Wahai para orang tua; Perhatikanlah anak-anak kalian, jaga dan bimbinglah mereka dengan pendidikan Islam.

Wahai para suami; Didiklah istri dan anak-anak kalian dan jagalah mereka dari api neraka yang bahan bakarnya berupa manusia dan bebatuan.

Wahai para istri dan wanita muslimah, jadilah wanita-wanita shalihah yang taat beragama, melaksanakan perintah Allah Subhanahu wa Ta’ala dan menjauhi larangan-Nya, jagalah jilbab kalian dan jangan pamerkan aurat kalian, janganlah kalian tertipu dengan propaganda-propaganda setan yang semua berupa kebebasan, emansipasi, gender, dan lain sebagainya.

Wahai para pemerintah; Tunaikanlah kewajiban kalian dan hak rakyat dengan penuh amanah dan kejujuran, perhatikanlah kebutuhan mereka dengan penuh kasih sayang.

Wahai para rakyat; Jadilah kalian sebagai rakyat yang baik, jalankan hak Allah Subhanahu wa Ta’ala dan hak makhluk, bantulah dan do’akanlah pemimpin kalian dengan kebaikan.

Wahai para ustadz, kiai, mubaligh, guru, da’i; Tunaikanlah kewajiban kalian untuk menjelaskan agama ini kepada umat dengan penuh keikhlasan, jelaskanlah kepada umat tentang tauhid dan peringatkan umat dari syirik, sampaikan kepada umat tentang sunnah dan peringatkanlah umat dari bid’ah, ajaklah umat kepada ketaatan dan jauhkanlah dari kemaksiatan; semua tanpa rasa takut kecuali kepada Allah Subhanahu wa Ta’ala.

Wahai para pemuda dan anak; Sibukkanlah diri kalian untuk menuntut ilmu agama dan hal-hal yang bermanfaat, milikilah akhlak yang indah kepada sesama, karena kalian adalah masa depan umat.

Wahai para pemilik media baik cetak maupun elektronik; Jadilah kalian pembuka pintu-pintu kebaikan dan penutup pintu-pintu kejelekan, janganlah kalian menjadikan media sebagai sarana untuk memenuhi kemauan setan.

Marilah kita tutup tulisan  ini dengan do’a kepada Allah secara khusyuk dan menghadirkan hati.

Ya Allah, ampunilah dosa-dosa kami, dosa-dosa keluarga kami, orang tua kami, istri dan anak-anak kami serta saudara-saudara kami semuanya.

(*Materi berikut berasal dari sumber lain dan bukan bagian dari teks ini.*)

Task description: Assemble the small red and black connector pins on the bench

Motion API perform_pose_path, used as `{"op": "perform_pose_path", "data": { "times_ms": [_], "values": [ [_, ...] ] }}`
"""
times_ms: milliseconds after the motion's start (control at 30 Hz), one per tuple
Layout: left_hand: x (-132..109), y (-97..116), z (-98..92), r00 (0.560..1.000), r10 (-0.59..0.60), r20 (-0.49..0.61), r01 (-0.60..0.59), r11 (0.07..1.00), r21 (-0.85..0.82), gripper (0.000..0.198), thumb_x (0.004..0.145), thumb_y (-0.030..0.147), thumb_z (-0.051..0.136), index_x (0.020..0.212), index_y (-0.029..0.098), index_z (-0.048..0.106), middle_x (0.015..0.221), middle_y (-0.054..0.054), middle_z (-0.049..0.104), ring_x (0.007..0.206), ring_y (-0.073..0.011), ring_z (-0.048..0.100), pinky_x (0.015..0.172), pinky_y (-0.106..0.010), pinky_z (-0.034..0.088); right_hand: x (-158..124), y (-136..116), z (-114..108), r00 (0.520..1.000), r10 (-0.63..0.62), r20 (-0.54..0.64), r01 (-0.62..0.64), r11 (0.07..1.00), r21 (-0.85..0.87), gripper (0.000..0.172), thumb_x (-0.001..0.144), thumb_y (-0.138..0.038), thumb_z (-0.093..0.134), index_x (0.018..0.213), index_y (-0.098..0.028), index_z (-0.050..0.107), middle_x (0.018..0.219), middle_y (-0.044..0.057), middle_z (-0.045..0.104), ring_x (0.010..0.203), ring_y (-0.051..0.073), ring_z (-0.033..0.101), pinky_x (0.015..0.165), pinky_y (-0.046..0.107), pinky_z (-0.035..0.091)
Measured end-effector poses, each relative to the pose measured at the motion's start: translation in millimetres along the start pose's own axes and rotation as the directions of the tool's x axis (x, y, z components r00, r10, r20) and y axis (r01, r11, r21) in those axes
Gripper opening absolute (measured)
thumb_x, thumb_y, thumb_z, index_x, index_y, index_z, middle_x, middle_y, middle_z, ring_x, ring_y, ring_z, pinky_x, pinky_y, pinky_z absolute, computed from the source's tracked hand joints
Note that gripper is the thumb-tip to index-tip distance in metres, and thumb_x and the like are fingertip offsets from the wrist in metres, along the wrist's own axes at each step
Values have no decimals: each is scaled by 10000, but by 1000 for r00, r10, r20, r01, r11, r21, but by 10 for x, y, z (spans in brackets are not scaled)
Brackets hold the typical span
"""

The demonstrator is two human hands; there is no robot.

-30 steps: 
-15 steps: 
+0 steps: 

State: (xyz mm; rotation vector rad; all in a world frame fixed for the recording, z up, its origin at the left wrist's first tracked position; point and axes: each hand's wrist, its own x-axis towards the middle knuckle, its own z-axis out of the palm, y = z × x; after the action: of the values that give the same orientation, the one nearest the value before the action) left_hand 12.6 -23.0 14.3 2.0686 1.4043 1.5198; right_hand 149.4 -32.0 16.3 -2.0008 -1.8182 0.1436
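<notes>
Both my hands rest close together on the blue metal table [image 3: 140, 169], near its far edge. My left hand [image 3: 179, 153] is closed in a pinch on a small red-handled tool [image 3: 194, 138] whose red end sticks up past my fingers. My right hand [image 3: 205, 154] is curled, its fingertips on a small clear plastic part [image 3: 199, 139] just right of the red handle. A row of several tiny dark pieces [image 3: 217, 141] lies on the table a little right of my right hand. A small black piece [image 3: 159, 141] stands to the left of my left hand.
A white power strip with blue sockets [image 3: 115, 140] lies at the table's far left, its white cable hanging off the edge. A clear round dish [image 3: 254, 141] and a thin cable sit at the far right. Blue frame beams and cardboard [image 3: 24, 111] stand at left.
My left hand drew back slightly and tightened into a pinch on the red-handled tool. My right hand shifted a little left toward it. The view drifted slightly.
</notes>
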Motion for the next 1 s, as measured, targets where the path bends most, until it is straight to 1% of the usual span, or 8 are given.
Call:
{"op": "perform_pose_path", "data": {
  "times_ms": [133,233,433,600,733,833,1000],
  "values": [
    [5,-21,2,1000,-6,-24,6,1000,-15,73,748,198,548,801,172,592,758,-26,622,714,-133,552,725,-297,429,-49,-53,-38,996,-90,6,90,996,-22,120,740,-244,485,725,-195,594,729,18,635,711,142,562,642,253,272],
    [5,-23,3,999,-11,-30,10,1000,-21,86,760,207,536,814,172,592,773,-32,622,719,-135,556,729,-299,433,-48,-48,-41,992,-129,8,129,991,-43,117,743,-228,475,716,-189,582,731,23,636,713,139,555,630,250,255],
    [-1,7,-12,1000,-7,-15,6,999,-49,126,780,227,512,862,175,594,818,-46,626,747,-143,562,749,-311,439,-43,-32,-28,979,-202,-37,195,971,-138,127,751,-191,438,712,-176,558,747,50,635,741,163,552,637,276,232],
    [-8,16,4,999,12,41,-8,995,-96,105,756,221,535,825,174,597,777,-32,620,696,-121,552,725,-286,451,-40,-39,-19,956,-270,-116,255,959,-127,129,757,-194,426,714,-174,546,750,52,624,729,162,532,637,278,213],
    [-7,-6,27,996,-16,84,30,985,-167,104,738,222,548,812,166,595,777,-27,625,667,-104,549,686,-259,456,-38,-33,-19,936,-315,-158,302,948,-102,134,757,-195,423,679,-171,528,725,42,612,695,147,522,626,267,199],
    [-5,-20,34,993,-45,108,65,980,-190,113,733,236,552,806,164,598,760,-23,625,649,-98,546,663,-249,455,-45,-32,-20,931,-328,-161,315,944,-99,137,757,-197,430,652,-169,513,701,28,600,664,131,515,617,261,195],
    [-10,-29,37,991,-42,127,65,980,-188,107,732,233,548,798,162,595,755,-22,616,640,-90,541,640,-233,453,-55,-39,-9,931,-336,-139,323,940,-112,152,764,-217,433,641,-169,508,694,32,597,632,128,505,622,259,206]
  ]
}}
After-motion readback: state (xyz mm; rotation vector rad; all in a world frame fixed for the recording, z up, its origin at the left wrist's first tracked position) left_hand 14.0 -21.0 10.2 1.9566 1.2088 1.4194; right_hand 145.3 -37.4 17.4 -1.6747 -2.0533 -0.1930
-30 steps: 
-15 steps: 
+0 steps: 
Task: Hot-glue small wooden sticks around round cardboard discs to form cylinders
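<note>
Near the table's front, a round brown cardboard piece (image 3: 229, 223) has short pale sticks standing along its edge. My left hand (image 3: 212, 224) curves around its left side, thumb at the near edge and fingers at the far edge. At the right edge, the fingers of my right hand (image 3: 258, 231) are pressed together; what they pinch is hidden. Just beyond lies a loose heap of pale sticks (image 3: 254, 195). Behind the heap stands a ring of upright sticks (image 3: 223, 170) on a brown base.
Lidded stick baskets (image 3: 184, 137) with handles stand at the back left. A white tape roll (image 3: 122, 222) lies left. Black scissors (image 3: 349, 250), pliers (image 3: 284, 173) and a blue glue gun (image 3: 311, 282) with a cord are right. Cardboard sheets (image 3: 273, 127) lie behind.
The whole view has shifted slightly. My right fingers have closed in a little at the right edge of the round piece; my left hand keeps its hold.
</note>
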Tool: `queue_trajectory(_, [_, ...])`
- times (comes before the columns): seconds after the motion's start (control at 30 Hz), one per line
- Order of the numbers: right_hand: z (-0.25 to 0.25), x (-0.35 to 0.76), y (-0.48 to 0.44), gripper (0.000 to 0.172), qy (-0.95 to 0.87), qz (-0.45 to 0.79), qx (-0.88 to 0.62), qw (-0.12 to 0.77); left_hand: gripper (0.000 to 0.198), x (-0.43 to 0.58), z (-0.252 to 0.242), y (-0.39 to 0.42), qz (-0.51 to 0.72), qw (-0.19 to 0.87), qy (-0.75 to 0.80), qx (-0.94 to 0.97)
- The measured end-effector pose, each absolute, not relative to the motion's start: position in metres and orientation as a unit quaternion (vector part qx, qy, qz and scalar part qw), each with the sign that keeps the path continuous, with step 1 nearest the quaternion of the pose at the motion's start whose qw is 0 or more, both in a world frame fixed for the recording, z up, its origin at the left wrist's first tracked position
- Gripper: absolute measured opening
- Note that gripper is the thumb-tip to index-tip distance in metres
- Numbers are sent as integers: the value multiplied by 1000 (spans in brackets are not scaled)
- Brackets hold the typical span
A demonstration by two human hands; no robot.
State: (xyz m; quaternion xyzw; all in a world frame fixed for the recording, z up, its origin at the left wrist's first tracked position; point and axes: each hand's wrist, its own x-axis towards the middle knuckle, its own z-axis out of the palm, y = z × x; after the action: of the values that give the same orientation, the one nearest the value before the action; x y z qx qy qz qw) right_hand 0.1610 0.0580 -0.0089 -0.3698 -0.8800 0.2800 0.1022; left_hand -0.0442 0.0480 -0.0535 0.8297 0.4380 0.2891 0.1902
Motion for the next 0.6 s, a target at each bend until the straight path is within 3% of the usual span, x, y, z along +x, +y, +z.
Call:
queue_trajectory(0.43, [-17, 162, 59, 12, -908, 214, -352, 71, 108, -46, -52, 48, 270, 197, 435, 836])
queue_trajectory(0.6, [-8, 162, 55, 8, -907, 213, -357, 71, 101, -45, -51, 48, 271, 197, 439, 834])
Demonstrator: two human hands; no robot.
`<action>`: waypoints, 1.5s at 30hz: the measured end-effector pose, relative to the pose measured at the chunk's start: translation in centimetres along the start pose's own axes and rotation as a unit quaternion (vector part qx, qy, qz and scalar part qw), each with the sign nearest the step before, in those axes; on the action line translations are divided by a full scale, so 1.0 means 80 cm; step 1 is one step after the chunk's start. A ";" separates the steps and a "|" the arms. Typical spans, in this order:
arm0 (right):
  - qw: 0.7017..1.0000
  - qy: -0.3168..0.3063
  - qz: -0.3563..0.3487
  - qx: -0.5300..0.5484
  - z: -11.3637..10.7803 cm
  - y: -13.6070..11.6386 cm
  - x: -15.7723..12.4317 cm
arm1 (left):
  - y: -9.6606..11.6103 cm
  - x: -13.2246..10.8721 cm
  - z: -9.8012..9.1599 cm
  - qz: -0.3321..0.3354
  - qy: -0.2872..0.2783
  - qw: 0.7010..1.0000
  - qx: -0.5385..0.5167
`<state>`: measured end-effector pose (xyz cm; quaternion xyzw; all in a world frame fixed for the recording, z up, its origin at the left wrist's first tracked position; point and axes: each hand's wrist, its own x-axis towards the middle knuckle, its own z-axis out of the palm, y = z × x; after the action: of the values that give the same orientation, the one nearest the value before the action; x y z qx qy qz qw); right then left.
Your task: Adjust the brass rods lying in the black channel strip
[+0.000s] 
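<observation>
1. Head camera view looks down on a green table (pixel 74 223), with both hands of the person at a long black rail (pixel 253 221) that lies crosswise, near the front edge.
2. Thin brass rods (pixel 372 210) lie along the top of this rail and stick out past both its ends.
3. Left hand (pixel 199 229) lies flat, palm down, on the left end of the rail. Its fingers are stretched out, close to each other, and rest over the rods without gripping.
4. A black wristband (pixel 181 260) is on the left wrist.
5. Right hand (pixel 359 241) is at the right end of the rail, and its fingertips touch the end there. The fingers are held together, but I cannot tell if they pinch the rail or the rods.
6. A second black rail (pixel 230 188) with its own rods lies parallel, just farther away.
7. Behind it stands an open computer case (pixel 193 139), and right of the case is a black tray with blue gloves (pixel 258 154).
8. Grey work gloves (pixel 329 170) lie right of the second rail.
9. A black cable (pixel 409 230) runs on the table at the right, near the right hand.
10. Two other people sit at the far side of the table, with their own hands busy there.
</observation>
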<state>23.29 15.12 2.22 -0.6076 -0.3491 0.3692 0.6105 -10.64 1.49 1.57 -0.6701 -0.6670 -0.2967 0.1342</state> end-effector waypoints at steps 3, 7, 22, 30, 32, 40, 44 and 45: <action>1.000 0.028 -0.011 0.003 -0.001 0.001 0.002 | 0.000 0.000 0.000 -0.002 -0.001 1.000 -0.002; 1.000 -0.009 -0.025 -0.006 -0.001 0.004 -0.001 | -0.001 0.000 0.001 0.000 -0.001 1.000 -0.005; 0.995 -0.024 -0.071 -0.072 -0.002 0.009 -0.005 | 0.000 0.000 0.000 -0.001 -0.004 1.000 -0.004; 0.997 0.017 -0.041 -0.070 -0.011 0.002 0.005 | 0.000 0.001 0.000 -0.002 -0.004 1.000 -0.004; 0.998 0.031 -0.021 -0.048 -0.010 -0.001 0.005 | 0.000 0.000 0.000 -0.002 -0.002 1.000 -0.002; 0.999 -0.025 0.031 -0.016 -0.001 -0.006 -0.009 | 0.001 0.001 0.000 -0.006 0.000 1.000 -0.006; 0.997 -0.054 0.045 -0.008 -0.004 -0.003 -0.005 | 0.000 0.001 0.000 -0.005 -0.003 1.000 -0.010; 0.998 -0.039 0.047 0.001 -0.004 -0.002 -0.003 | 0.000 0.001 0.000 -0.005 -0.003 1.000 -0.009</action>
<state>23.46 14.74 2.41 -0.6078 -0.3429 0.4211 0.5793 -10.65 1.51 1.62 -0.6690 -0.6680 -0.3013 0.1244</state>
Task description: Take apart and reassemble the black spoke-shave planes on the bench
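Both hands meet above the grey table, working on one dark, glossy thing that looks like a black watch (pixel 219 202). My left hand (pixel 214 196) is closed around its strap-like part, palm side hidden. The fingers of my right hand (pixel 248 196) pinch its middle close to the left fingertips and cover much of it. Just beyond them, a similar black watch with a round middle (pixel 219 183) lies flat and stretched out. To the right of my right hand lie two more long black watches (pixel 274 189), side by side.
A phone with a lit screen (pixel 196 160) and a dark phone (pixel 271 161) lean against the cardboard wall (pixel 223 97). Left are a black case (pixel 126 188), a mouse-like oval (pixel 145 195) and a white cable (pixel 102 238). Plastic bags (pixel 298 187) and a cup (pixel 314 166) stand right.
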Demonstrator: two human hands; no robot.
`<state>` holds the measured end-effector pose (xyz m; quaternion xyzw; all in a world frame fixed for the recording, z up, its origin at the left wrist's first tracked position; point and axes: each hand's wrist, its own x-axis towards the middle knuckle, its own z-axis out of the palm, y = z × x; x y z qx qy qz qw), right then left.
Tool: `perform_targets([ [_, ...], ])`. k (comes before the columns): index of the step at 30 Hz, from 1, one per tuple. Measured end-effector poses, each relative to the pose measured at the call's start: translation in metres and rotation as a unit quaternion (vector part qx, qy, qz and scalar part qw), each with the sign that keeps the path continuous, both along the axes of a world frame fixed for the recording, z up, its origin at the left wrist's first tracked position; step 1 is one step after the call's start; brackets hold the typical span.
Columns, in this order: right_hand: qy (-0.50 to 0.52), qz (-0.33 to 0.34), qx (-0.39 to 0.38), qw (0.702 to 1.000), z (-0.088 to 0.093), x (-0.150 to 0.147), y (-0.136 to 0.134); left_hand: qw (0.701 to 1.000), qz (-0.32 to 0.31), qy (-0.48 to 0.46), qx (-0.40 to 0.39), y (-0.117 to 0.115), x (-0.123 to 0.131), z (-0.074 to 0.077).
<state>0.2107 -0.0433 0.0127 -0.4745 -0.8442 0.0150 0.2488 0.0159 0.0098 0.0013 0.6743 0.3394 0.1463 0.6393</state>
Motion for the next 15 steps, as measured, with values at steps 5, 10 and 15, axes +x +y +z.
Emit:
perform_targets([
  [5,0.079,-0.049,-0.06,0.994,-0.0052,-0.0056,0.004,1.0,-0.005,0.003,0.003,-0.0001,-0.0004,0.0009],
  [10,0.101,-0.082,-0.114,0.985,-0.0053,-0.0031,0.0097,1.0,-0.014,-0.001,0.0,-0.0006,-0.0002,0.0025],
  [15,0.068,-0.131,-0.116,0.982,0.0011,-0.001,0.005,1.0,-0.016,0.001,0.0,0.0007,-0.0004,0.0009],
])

Ya Allah, berikanlah kepada kami sinar ilmu dan hidayah agar kami dapat mengetahui kebenaran dan menangkis virus-virus pemikiran sesat yang sangat merajalela pada zaman sekarang. Ya Allah, berikanlah kepada kami kekuatan untuk itu.

Ya Allah, perbaikilah keadaan kami, perbaikilah hati kami, dan perbaikilah keadaan negara kami.

Ya Allah, berikanlah kekuatan dan hidayah kepada para pemimpin kami dalam menjalankan amanah-Mu dengan sebaik-baiknya.

Ya Allah, turunkanlah barokah-Mu dari langit dan bumi. Ya Allah, luaskanlah rezeki untuk kami dengan rezeki yang halal.

Ya Allah, janganlah Engkau sisakan sebuah dosa seorang dari kami kecuali Engkau telah mengampuninya, dan suatu hutang kecuali Engkau melunasinya, sakit kecuali Engkau menyembuhkannya, dan kesusahan kecuali Engkau memudahkannya.

Abu Ubaidah Yusuf bin Mukhtar as-Sidawi



[1]     Tafsir al-Qur‘anil Azhim 3/23

[2]     Diriwayatkan oleh ath-Thabarani dalam al-Mu’jam al-Kabir: 1647 dengan sanad yang shahih. Lihat ash-Shahihah: 1803 al-Albani.

[3]     Ar-Risalah hlm. 20

[4]     QS al-Fatihah [1]: 5

[5]     Tafsir al-Qur‘anil Azhim 1/477

[6]     Khotbah ini diadaptasi dari risalah al-Islam Dinun Kamil karya Syaikh Muhammad asy-Syinqithi.